Try it:
Each of the lines below must be restated exactly.

[[ Dataset extract open ]]

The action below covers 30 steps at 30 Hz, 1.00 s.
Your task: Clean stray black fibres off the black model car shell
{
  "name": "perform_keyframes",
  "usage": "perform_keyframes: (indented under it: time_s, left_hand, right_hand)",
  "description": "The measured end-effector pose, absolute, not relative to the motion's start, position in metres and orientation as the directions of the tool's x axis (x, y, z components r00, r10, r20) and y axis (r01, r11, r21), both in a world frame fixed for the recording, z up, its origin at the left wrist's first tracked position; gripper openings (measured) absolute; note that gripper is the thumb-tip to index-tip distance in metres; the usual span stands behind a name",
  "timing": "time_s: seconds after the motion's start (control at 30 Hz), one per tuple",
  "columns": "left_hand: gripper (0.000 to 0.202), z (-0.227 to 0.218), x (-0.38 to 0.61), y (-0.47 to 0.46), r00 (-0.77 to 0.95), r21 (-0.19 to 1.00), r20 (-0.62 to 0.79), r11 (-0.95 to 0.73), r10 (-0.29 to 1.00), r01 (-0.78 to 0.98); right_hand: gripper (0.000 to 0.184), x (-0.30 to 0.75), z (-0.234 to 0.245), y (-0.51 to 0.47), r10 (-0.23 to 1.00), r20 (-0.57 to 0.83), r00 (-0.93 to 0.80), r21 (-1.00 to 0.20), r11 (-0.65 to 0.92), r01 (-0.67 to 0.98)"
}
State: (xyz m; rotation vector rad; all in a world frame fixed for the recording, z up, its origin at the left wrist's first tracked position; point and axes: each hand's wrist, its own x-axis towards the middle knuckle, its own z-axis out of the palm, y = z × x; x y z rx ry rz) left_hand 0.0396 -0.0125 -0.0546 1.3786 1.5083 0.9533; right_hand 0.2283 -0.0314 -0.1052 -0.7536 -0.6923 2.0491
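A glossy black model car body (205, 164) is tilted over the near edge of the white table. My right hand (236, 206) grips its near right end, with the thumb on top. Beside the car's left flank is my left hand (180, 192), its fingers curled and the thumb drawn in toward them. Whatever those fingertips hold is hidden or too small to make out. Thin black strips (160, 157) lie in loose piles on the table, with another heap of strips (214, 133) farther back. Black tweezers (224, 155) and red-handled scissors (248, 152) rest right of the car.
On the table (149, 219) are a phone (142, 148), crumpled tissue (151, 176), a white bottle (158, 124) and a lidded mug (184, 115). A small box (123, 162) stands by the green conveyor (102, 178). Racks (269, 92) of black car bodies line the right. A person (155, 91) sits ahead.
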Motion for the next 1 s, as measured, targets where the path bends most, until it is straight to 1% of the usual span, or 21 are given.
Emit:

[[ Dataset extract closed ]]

Task answer:
The action below covers 30 steps at 30 Hz, 1.00 s.
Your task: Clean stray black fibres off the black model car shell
{
  "name": "perform_keyframes",
  "usage": "perform_keyframes: (indented under it: time_s, left_hand, right_hand)",
  "description": "The measured end-effector pose, absolute, not relative to the motion's start, position in metres and orientation as the directions of the tool's x axis (x, y, z components r00, r10, r20) and y axis (r01, r11, r21), both in a world frame fixed for the recording, z up, its origin at the left wrist's first tracked position; gripper openings (measured) absolute; note that gripper is the thumb-tip to index-tip distance in metres; the usual span stands behind a name",
  "timing": "time_s: seconds after the motion's start (control at 30 Hz), one per tuple",
  "columns": "left_hand: gripper (0.000 to 0.202), z (-0.227 to 0.218), x (-0.38 to 0.61), y (-0.47 to 0.46), r00 (-0.77 to 0.95), r21 (-0.19 to 1.00), r20 (-0.62 to 0.79), r11 (-0.95 to 0.73), r10 (-0.29 to 1.00), r01 (-0.78 to 0.98); right_hand: gripper (0.000 to 0.184), x (-0.30 to 0.75), z (-0.234 to 0.245), y (-0.51 to 0.47), r10 (-0.23 to 1.00), r20 (-0.57 to 0.83), r00 (-0.93 to 0.80), r21 (-1.00 to 0.20), r11 (-0.65 to 0.92), r01 (-0.67 to 0.98)"
}
State: (xyz m; rotation vector rad; all in a world frame fixed for the recording, z up, its origin at the left wrist's first tracked position; point and axes: each hand's wrist, its own x-axis towards the middle knuckle, its own z-axis out of the palm, y = z × x; x y z rx ry rz) left_hand 0.0396 -0.0125 -0.0546 1.3786 1.5083 0.9533; right_hand 0.2283 -0.0314 -0.1052 -0.7536 -0.6923 2.0491
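A glossy black model car body (205, 164) is tilted over the near edge of the white table. My right hand (236, 206) grips its near right end, with the thumb on top. Beside the car's left flank is my left hand (180, 192), its fingers curled and the thumb drawn in toward them. Whatever those fingertips hold is hidden or too small to make out. Thin black strips (160, 157) lie in loose piles on the table, with another heap of strips (214, 133) farther back. Black tweezers (224, 155) and red-handled scissors (248, 152) rest right of the car.
On the table (149, 219) are a phone (142, 148), crumpled tissue (151, 176), a white bottle (158, 124) and a lidded mug (184, 115). A small box (123, 162) stands by the green conveyor (102, 178). Racks (269, 92) of black car bodies line the right. A person (155, 91) sits ahead.
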Motion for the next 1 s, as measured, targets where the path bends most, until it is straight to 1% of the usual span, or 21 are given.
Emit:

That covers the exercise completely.